Within Health IT, Clinical Decision Support Systems (CDSS) are integrated into the electronic health record (EHR). CDSS is a technology tool that provides healthcare providers with knowledge and person-specific information to enhance decision-making (Wikipedia, 2020). Utilization of CDSS improves patient outcomes, reduces medical errors, and enhances clinical efficiency by providing evidence-based recommendations (Chen et al., 2023). CDSS can facilitate moving “information” to “knowledge.” CDSS organizes various data and notifies clinicians of variabilities. An example of a CDSS is an EHR “flag” that will alert healthcare providers to potential patient issues. Flags can alert clinicians of medication contraindications (barcode medication administration), abnormal vital signs, laboratory results out of normal range, and patients who should be assessed for sepsis, just to name a few. CDSS bring the data and information together to form “knowledge.” Although CDSS is not human knowledge, it is an important Health IT tool and can improve patient safety by prompting healthcare providers (McBride & Tietze, 2023).

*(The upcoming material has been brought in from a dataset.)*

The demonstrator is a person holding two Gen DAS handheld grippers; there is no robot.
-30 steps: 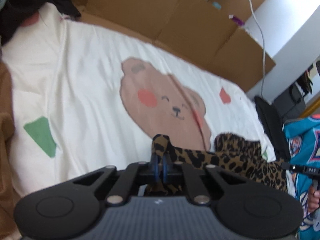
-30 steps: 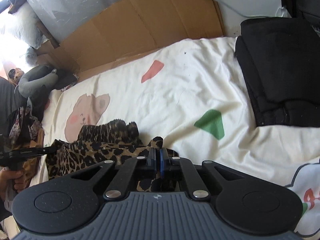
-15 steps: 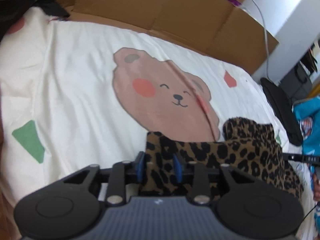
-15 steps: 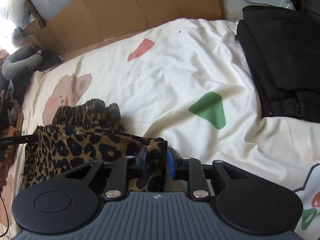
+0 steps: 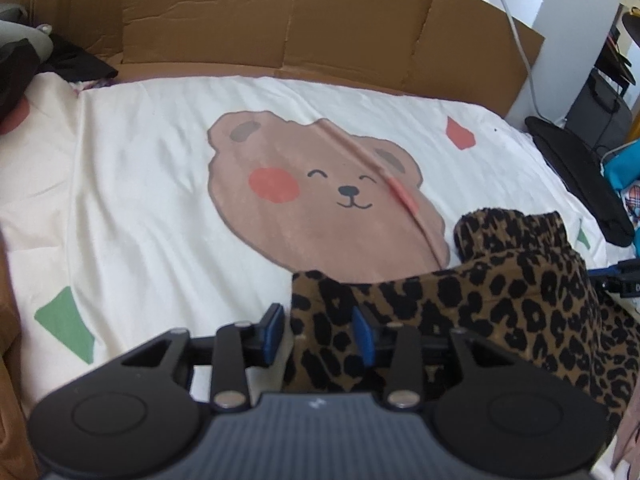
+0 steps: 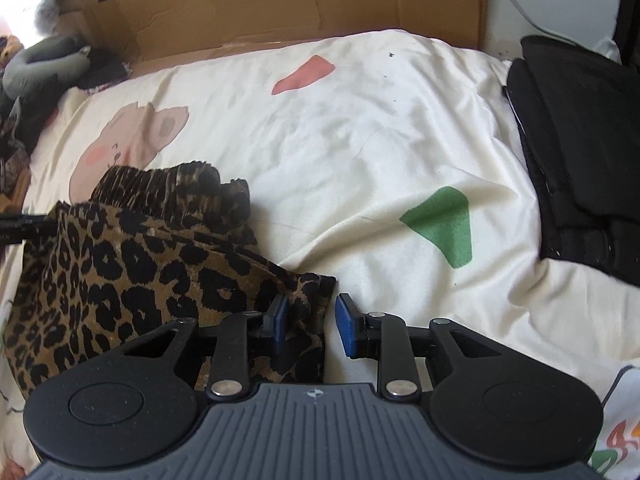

Unlike knowledge, wisdom is a higher-order attribute that nurses bring to patient care and is very difficult for Health IT to replicate. Despite this, moving “knowledge” into “wisdom” is advancing at a rapid pace. “Expert systems” is Health IT that attempts to mimic human “wisdom.” The use of advanced technology like artificial intelligence and machine learning can generate “wisdom-like” predictions of patients at risk for suicide based on data collected through social online activities (Chatterjee et al., 2023). Expert systems can also analyze and recognize abnormalities in medical imaging that are not always apparent to the human eye and provide a diagnosis (Kurtzweil, 2024). Expert systems are still being tested and researched, but healthcare may be transformed by expert systems in the future (McBride & Tietze, 2023).

 

Figure 1.2 – Advancement from Data to Wisdom Using Technology

 

Graphic showing how data transitions to information (Health IT), how information transitions to knowledge (clinical decision support), and how knowledge can transition to wisdom (expert system)

 


 

Nursing Informatics

Nursing Informatics (NI) is a nursing specialty that integrates nursing science, computer science, and information science (Table 1.1 and Figure 1.3) to manage and use data, information, knowledge, and wisdom in nursing practice (American Nurses Association, 2023).

 

Table 1.1 – Nursing Science, Computer Science, and Information Science Defined

 

Term Definition
Nursing Science The “art of nursing.” It is defined as the ethical application of knowledge acquired through education, research, and practice to provide services and interventions to patients to maintain, enhance, or restore their health and to acquire, process, generate, and disseminate nursing knowledge to advance the nursing profession (McGonigle & Mastrian, 2025).
Computer Science Study of the theory, design, implementation, and performance of computer software and computer systems (University of Maine, n.d.).
Information Science A field that revolves around the management of information in any form (Association for Information Science and Technology, 2025). Management of information can include, but is not limited to, collecting, classifying, analyzing, storing, retrieving, moving, disseminating, and protecting.

 

Figure 1.3 – Model of Nursing Informatics

 

Graphic showing that nursing informatics is a blend of nursing science, computer science, and information science.

 

 

Much of the behind-the-scenes technology that allows hospitals to function is informed by nurse informaticists. A nurse informaticist is a licensed nurse who manages and implements healthcare technologies in an effort to advance patient care, safety, and improve outcomes (University of Providence, 2024). A nursing informaticist’s role is to translate between three different “languages”: “nurse,” “information technology,” and “hospital administrator/business analyst” (Hess & Alper, 2024).

 

 

Watch this short video that explains the role of a nurse informaticist.

 

The Role of Nurse Informaticists

Nurses are natural problem-solvers, and this is true in the nurse informatic role as well. Nursing informatic professionals practice with other healthcare professionals and work in an interdisciplinary way, effectively capturing data and bridging the gap between clinical practice and information systems. According to the American Nurses Association (2023) and Nurse.com (2024), nurse informaticists use creative technology-driven solutions to:

 

1- Enhance communication amongst healthcare professionals and consumers (secure messaging, digital records, telehealth, virtual health).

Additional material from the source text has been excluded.